I remain, yours, &c.,

May 21, 1860.

"INGOLDSBY."

LETTER LXXXV.

LORD EBURY IN THE HOUSE OF LORDS, MAY 8, 1860.

"Oh, mark ye here a brave and loyal knight,
In virtue arm'd, for fame's high temple bound:
A per❜lous toil; for fiends of fell despight,
And every loathsome form in hell that's found,
Start on his path, and hiss his head around.

But vain 'gainst his emprise their threats and guile :

Albeit with sword him listeth not to wound

Th' infernal rout; but aye with constant smile

He mars their graceless spell, and moves right on the while."

SIR,-Resuming from where we left off in our last, I proceed to give a further description of the scene in the House of Lords on the night of May 8th. I shall confine myself to those outward accidents of the debate which do not appear in the public reports, but which, in a case like the present, are not without their interest.

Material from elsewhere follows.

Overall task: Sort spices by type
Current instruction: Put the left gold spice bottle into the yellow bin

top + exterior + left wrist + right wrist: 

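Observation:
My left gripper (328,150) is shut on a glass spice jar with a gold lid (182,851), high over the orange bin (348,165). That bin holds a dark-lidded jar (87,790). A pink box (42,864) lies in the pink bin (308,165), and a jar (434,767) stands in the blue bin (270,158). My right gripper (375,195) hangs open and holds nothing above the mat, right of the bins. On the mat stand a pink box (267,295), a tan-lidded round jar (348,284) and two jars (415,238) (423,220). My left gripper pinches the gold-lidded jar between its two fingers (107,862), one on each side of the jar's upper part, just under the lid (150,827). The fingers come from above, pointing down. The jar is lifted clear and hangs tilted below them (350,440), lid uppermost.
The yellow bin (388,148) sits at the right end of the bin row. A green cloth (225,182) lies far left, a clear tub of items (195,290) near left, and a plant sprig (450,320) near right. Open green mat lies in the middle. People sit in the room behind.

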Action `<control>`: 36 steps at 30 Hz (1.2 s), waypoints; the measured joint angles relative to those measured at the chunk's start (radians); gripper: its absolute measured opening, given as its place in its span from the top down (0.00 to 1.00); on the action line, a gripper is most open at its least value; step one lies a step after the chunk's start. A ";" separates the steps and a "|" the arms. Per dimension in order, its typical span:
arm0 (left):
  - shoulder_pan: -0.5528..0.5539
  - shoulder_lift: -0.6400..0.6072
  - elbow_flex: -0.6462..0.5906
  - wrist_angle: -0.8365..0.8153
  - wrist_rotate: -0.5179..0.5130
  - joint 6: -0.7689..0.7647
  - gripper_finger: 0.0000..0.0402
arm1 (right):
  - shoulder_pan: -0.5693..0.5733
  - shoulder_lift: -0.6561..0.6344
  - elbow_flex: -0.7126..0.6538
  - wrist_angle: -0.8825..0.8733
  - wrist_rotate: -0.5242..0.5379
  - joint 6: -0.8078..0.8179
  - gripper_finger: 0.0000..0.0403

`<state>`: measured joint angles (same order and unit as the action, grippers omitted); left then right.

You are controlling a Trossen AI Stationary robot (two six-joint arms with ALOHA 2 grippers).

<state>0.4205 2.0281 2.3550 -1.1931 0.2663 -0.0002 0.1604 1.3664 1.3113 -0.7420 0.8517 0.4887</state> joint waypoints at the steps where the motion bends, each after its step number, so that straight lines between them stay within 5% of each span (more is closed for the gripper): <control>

The House of Lords, I need hardly observe, is a very peculiar assembly. Exactly the reverse of the one of which it has been rudely said, in the language of old Latimer, "that there were never so many gentlemen, and so little gentleness," the House of Lords may be described as all gentleness and all gentlemen-with one remarkable exception, of which more hereafter.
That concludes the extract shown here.